WHAT THIS TASK INVOLVES — With the images removed, repeat the data below exactly.

INFORMATION SUPPLIED —
== == ==
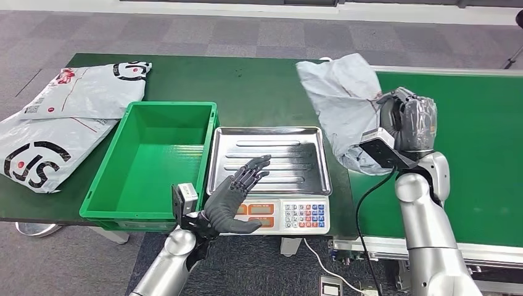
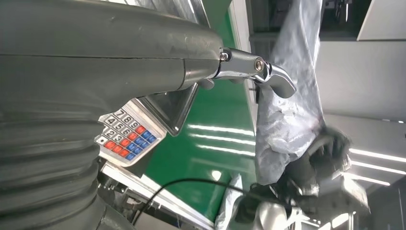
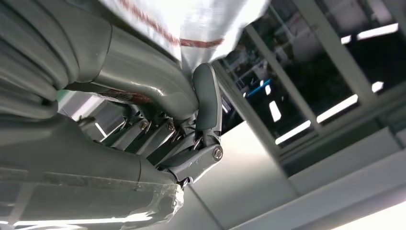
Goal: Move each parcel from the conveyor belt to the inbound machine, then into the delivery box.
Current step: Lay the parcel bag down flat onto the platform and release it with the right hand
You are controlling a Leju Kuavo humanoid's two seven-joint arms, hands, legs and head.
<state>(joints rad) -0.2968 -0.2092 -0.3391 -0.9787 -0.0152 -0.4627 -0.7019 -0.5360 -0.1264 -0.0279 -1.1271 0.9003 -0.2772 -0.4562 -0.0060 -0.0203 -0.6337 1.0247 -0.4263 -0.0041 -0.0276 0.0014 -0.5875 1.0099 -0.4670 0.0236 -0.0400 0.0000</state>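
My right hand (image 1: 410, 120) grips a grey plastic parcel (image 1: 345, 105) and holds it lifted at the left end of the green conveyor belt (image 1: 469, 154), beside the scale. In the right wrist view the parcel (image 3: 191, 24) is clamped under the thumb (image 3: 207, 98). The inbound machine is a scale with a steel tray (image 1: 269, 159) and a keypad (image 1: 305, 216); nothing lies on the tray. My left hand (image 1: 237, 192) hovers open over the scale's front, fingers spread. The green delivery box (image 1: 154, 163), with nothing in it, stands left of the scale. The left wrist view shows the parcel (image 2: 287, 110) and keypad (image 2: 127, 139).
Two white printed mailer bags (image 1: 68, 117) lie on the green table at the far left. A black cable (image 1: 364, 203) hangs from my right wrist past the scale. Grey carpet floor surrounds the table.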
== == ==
RESULT OF THE TASK —
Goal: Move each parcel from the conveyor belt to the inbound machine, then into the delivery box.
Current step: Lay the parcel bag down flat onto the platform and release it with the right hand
You are controlling a Leju Kuavo humanoid's two seven-joint arms, hands, legs and head.
<state>(joints rad) -0.2968 -0.2092 -0.3391 -0.9787 -0.0152 -0.4627 -0.7019 -0.5360 -0.1264 -0.0279 -1.1271 0.9003 -0.2772 -0.4562 -0.0060 -0.0203 -0.6337 1.0247 -0.4263 -0.0041 -0.0276 0.0014 -0.5875 1.0099 -0.4670 0.0236 -0.0400 0.0000</state>
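My right hand (image 1: 410, 120) grips a grey plastic parcel (image 1: 345, 105) and holds it lifted at the left end of the green conveyor belt (image 1: 469, 154), beside the scale. In the right wrist view the parcel (image 3: 191, 24) is clamped under the thumb (image 3: 207, 98). The inbound machine is a scale with a steel tray (image 1: 269, 159) and a keypad (image 1: 305, 216); nothing lies on the tray. My left hand (image 1: 237, 192) hovers open over the scale's front, fingers spread. The green delivery box (image 1: 154, 163), with nothing in it, stands left of the scale. The left wrist view shows the parcel (image 2: 287, 110) and keypad (image 2: 127, 139).
Two white printed mailer bags (image 1: 68, 117) lie on the green table at the far left. A black cable (image 1: 364, 203) hangs from my right wrist past the scale. Grey carpet floor surrounds the table.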

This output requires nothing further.